Imagine my surprise when the nurse practitioner called me on Monday and told me that the weekend doctor and therapist said that he was doing well and they were talking about discharging him. I asked her why they moved a patient to a different unit. She said they both were exhibiting threatening behavior. I asked her why Travis changed units. He was exhibiting threatening behavior. I asked her if they recorded phone calls out, and if so maybe the team could listen to the calls Travis made to me.

He once again was talking about killing himself. I told her we were so excited because he sounded so good on Thursday and Friday. I reminded her that the idea was that he be stable and having two good days followed by anger and threatening behavior was not stable. She agreed to do more work in getting the medication doses dialed in. I asked her what the genetic testing results showed.

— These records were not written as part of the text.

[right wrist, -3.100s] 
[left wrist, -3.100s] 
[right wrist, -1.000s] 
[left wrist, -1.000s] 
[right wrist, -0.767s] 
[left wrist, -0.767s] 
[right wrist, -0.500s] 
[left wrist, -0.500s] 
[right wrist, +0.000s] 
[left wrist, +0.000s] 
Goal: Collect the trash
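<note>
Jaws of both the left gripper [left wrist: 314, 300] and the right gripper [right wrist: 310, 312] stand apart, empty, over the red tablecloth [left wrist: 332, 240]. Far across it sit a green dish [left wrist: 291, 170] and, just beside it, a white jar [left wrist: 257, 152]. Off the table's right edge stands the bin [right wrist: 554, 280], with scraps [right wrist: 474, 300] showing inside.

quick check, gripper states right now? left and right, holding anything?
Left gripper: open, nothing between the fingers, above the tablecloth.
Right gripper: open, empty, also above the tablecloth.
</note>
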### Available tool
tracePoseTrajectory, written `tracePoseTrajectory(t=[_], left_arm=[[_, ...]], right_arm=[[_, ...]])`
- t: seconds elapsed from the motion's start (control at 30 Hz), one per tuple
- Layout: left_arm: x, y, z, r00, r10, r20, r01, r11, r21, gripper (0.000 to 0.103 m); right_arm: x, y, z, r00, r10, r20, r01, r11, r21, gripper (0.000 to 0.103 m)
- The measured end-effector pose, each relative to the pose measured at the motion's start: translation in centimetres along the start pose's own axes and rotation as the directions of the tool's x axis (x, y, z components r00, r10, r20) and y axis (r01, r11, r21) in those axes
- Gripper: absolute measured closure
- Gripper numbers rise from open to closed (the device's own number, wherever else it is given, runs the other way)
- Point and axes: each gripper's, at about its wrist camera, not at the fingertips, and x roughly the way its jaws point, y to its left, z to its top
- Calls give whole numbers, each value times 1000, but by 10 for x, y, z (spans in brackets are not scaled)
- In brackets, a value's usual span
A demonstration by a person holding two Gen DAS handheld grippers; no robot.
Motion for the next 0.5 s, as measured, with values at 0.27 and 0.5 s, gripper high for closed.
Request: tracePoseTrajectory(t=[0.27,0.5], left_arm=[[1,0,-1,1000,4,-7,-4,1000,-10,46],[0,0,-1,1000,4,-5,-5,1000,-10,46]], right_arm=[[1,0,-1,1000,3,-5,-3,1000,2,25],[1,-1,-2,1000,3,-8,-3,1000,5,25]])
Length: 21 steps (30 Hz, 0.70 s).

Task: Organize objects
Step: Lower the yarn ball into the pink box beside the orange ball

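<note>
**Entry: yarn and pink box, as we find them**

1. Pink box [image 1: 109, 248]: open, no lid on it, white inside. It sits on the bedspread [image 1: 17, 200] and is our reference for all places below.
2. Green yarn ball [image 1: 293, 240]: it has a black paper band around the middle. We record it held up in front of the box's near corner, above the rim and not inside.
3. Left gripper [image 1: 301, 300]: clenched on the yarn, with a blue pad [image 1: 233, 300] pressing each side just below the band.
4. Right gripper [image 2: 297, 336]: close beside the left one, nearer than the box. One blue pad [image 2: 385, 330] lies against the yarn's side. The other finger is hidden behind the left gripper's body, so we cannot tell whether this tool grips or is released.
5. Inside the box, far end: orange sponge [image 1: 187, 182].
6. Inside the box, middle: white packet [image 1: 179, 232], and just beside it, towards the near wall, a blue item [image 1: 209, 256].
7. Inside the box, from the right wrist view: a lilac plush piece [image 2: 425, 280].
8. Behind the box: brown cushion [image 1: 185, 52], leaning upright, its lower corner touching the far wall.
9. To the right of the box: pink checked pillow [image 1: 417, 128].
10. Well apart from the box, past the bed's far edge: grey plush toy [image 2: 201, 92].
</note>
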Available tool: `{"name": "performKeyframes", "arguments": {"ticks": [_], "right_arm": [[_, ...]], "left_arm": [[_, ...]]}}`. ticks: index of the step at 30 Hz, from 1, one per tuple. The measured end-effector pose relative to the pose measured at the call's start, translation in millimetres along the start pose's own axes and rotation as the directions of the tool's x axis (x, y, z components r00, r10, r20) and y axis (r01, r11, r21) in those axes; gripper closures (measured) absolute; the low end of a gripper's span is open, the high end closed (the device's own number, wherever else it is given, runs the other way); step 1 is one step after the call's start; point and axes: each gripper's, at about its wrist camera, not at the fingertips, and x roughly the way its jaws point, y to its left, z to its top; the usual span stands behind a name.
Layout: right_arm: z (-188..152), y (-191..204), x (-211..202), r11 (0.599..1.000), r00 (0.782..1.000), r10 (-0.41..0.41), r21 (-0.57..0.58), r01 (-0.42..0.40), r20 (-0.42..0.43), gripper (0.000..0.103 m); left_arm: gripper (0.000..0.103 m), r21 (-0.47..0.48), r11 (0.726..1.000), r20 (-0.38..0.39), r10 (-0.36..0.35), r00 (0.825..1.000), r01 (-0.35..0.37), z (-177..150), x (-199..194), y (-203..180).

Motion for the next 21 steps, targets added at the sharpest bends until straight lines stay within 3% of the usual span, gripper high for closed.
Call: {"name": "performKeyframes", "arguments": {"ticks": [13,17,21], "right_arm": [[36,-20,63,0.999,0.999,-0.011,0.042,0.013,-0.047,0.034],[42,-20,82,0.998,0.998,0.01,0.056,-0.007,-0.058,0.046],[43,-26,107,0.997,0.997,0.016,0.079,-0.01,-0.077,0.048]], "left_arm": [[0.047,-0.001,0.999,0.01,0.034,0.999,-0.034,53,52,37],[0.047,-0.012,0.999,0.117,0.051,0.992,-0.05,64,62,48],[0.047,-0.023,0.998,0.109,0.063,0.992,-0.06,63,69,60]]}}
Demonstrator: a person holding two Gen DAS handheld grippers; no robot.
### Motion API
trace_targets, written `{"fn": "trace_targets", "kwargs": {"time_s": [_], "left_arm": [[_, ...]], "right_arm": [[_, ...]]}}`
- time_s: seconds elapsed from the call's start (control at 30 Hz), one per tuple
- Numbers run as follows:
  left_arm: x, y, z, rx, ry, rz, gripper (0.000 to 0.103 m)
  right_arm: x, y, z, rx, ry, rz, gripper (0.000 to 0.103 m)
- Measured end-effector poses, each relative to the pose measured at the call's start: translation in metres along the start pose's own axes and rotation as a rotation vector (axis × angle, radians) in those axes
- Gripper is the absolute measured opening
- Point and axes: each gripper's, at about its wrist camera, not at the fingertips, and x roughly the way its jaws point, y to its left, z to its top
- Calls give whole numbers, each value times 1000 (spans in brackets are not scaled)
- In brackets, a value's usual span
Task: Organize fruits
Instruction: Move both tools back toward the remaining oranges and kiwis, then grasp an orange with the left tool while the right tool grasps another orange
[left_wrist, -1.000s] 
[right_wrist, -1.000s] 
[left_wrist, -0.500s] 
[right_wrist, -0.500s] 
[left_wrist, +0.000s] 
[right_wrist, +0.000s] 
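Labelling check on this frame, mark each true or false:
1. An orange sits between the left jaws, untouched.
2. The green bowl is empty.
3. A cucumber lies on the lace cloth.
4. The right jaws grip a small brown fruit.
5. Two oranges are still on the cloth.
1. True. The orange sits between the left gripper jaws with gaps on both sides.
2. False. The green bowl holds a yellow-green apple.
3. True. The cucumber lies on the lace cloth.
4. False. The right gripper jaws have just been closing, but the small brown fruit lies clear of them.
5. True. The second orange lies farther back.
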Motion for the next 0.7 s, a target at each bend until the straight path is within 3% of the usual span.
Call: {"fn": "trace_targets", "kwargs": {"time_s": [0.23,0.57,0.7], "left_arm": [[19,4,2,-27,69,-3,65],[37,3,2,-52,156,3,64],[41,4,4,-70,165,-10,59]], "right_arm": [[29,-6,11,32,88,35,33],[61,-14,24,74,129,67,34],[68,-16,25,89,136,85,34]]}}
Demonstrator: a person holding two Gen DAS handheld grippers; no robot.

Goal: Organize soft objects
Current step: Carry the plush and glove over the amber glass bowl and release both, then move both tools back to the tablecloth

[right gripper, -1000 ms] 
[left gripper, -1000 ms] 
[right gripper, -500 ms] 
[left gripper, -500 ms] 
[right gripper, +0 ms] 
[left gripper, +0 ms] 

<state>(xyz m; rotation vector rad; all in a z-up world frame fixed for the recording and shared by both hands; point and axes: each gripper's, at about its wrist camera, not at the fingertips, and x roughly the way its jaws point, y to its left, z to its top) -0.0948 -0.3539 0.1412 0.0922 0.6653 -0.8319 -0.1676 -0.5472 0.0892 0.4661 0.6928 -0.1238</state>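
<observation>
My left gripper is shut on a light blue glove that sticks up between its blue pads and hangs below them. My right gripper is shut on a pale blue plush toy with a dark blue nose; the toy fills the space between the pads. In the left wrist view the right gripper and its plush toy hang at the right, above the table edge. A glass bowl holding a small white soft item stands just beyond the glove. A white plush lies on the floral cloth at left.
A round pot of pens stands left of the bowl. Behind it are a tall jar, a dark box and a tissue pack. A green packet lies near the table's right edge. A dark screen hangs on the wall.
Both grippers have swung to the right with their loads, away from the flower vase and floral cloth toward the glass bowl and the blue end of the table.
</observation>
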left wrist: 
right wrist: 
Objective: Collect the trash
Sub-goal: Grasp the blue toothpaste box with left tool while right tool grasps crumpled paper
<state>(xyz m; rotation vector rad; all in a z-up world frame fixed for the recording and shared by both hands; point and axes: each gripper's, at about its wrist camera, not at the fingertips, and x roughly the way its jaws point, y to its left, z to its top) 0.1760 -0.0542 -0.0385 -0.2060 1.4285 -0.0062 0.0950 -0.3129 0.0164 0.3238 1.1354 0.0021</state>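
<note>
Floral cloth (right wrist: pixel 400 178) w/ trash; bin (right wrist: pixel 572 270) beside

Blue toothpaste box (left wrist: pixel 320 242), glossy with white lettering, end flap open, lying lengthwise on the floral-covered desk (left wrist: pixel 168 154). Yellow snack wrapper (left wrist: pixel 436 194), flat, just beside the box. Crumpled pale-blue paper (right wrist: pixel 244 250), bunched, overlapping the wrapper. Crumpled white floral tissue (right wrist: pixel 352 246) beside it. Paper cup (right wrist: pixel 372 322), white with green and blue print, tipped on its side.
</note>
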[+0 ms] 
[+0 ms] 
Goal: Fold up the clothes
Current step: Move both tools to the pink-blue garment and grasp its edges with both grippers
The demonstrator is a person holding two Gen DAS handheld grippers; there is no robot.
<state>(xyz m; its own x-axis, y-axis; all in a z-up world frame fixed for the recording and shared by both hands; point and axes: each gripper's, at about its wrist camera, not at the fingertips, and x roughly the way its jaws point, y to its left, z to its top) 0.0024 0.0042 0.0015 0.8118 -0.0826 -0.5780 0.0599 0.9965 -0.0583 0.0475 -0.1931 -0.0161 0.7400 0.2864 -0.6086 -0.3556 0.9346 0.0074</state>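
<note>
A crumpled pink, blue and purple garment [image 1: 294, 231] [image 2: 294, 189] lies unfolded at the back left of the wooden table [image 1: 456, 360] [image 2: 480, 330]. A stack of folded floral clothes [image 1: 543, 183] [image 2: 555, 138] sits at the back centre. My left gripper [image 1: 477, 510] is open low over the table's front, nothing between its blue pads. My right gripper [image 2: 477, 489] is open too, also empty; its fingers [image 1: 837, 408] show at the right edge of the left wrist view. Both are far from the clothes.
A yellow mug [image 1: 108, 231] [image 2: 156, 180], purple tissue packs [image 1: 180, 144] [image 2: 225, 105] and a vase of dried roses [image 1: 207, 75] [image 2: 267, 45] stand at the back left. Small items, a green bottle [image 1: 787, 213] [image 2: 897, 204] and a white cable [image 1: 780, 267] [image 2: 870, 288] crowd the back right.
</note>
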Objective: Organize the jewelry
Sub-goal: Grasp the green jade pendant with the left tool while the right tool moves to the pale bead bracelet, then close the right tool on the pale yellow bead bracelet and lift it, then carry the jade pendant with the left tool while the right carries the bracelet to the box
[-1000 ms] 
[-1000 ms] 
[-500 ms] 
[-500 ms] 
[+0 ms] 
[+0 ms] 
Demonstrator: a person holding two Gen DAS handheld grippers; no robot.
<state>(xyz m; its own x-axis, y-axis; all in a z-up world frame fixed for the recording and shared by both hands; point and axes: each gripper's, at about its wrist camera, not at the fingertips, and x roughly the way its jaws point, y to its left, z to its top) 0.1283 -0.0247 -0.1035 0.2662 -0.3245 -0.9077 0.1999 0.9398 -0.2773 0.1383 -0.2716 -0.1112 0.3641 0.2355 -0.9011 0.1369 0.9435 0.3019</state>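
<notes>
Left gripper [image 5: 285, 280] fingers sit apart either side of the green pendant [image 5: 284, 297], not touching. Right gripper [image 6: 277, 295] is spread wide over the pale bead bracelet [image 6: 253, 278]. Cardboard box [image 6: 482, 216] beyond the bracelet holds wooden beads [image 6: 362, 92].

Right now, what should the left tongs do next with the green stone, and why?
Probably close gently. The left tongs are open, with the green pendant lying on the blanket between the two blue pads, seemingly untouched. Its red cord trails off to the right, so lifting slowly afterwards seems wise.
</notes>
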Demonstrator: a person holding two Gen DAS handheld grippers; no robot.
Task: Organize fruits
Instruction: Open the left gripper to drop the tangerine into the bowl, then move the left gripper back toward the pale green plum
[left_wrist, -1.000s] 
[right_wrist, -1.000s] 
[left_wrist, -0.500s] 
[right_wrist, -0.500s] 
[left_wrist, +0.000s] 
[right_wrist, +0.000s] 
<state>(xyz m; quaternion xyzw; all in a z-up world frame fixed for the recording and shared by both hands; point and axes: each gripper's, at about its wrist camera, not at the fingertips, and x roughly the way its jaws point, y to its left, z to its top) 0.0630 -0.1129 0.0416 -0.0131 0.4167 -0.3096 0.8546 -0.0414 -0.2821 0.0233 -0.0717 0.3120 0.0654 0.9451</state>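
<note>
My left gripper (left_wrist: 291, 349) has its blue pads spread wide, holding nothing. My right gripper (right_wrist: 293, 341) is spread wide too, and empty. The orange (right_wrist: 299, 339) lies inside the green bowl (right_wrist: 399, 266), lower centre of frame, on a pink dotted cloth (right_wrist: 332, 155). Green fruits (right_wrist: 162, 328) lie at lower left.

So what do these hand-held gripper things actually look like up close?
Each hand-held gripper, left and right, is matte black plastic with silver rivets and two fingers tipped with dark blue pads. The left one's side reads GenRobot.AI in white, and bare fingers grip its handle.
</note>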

On day three the nurse practitioner asked if Travis had ever been genetically tested to determine which medications might work best for him. I told her that we had asked for it to be done, but that it hadn’t been approved. She indicated that they would do it. Only somewhere along the way the ball got dropped. They ended up doing the test, after Travis had already been there for a week.

Travis was released this past Thursday. The team felt like he was stable. He did well that day and Friday, even went to a movie with his live-in aide.

I woke up on Saturday morning to sixteen angry texts from Travis.

I asked the nurse practitioner if they could send a couple of days worth of his new medications home with Travis. She said no, but she would call them in to his pharmacy right away. Unfortunately, there was a couple of hiccups getting the meds filled so he missed a dose. Travis’s nurse made a trip to his house to stock his medication box. While there he called Travis’s local psychiatrist to give him the details of the new medications prescribed.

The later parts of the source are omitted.